Скорцени обернулся к Маренн.

– Он хочет, чтобы его осмотрела комиссия и представила ему заключение. Де Кринис что-то сообщил тебе об этом? – поинтересовался он. – Он должен был получить его распоряжение.

– Какое заключение, мама? О чем? – спросила Джилл, ее темные глаза смотрели на Маренн с тревогой.

– О том, можно ли сделать из парня родом из Айовы русского Ивана, – жестко сказал Науйокс, – и заставить его работать на себя. Потрясающая идея. Ты не слышала? – он бросил на Джилл насмешливый взгляд. – Автор – некто доктор фон Херф из «Лебенсборна». Кстати, это его родной брат возглавляет наше управление по кадрам, так, на всякий случай, – Науйокс многозначительно посмотрел на Скорцени. – Так что связи у него имеются. Кальтенбруннер говорит, что этот доктор проводил некие эксперименты, которые прошли удачно. Уж не знаю, что он там делал такое: из кошки собаку или из крокодила обезьяну, это все, конечно, засекречено, но эффект произвел впечатление на наших начальников, одержимых евгеникой. Большевики уже стоят на границах рейха, а Кальтенбруннера волнует, как бы создать суперагента с измененными наследственными функциями. Он все думает, как бы в генофонде что-то подправить. Лучше бы подправили в вермахте и люфтваффе, чтобы в конце концов прекратить эту череду поражений.

– Там же уже подправили после 20 июля, – заметил Скорцени. – Тебе не нравится?

– Улучшений не видно, – ответил Алик уклончиво. – А для Миллера они разработали целую операцию. Этот его большевистский «спарринг-партнер», которого они подобрали, он сейчас находится в Карелии, второй секретарь их партийной организации там. Фон Херф торопится и подгоняет Кальтенбруннера. Это ясно – времени объективно мало. После октябрьского наступления большевиков финны отступили фактически до своей старой границы. Но обстановка на освобожденной территории мутная, есть еще люди, на которых можно опереться. Можно скорее внедрить агента, пока НКВД не начало ужесточать режим. После того как они там все прочистят, будет очень сложно. Желательно провести операцию как можно скорее. Выкрасть настоящего большевика с территории Карелии и заменить его агентом. Вот это их главная идея. По-моему, они сошли с ума, но, как понятно, нас никто не спрашивает. Все одержимы жаждой порадовать фюрера и заслужить его похвалу, а возможно, и очередную награду. – Алик усмехнулся. – А уж успехи евгеники, на которой наш фюрер просто помешан, не могут его не порадовать. А что там дальше будет с этим агентом – это никого не волнует.

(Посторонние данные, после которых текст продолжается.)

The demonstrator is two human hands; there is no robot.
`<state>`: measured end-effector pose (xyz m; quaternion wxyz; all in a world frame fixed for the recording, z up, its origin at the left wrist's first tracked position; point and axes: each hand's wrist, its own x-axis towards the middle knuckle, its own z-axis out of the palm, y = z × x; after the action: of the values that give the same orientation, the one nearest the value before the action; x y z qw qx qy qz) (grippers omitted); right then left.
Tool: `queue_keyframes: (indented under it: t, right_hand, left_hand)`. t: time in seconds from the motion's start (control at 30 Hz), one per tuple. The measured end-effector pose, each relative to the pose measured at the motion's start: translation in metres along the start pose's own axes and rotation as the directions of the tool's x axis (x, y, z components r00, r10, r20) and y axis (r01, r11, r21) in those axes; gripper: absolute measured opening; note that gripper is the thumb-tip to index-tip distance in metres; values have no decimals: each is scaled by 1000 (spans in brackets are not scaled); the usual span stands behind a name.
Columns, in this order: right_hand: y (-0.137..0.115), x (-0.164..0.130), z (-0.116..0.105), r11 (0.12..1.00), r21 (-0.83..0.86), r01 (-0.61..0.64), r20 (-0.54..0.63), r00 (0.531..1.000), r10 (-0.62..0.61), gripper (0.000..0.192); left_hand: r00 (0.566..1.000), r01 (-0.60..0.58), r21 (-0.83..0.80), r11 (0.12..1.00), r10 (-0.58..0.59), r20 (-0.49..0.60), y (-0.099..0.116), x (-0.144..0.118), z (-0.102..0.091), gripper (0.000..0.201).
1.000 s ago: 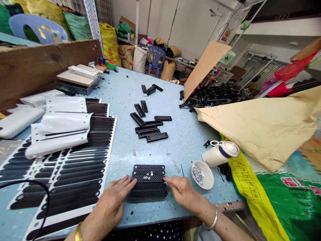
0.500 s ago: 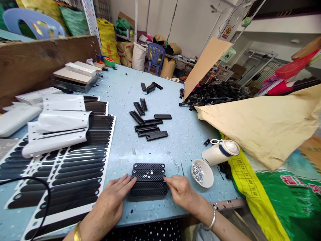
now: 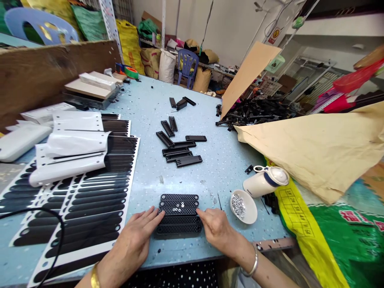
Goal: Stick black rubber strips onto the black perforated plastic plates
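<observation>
Several black perforated plastic strips [image 3: 179, 213] lie side by side near the table's front edge. A few small silver washers [image 3: 179, 207] rest on the middle strips. My left hand [image 3: 138, 237] lies flat with its fingertips against the strips' left ends. My right hand [image 3: 217, 229] touches their right ends with fingers spread. Neither hand holds anything.
A white bowl [image 3: 243, 206] of small silver parts and a tipped white cup [image 3: 265, 181] sit to the right. Loose black strips [image 3: 179, 148] lie further back. Sheets of black stickers [image 3: 87, 200] cover the left; a black cable [image 3: 36, 224] crosses them. Tan paper [image 3: 315, 148] covers the right.
Both hands stay at the ends of the strips; only the view shifts slightly.
</observation>
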<state>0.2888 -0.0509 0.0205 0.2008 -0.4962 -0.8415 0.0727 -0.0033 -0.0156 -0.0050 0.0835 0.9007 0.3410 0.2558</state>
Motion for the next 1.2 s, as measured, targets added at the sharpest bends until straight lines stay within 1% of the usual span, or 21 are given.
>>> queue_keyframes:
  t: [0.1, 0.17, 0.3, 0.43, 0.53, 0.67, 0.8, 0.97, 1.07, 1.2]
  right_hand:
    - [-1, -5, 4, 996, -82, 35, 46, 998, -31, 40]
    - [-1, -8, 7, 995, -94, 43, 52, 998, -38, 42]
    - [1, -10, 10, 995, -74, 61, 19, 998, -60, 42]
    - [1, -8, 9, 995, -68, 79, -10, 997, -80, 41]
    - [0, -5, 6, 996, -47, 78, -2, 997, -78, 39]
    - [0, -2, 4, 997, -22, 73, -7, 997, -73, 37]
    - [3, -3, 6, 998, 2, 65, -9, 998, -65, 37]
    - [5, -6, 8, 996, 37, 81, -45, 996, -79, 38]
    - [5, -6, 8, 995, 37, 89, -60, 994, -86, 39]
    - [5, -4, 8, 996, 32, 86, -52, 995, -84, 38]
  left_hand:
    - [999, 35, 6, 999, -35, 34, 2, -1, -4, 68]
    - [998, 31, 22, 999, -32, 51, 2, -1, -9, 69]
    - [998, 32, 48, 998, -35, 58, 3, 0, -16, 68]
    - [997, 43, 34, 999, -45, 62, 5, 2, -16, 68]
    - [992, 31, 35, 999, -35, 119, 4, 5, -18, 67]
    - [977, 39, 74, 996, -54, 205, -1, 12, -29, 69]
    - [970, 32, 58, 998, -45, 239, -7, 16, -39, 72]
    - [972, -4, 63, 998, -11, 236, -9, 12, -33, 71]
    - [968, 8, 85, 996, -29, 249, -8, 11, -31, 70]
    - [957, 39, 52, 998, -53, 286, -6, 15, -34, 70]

– А как они нашли этого большевика в Карелии? – изумилась Джилл. – Это где-то очень далеко. Не на Украине и не в Белоруссии. Это как-то странно.

– Так же как и Миллера, нашли случайно, – ответил Скорцени. – Через картотеку адмирала Канариса, которая им досталась после переподчинения абвера. Этот господин Трохов, если не ошибаюсь, руководил большевистскими террористами, партизанами, так сказать, которые действовали у финнов в тылу. Абвер тесно сотрудничал с разведкой Маннергейма. Трохова пытались вербовать, искали подходы, но все бесполезно. Пока Красная армия терпела поражения, он на контакты шел, но очень осмотрительный, осторожный. Как понял, что ветер переменился, что успех теперь на стороне большевиков, все прекратил. Более того, связника сдал. Тот пытался на Трохова указать. Но не вышло, доказательств не было, так тот все устроил. Связник – из бывших русских аристократов, бежавших в Финляндию. Его расстреляли, конечно. Но у него в Финляндии осталась семья, и Кальтенбруннер рассчитывает на то, что они согласятся помочь, чтобы отомстить Трохову.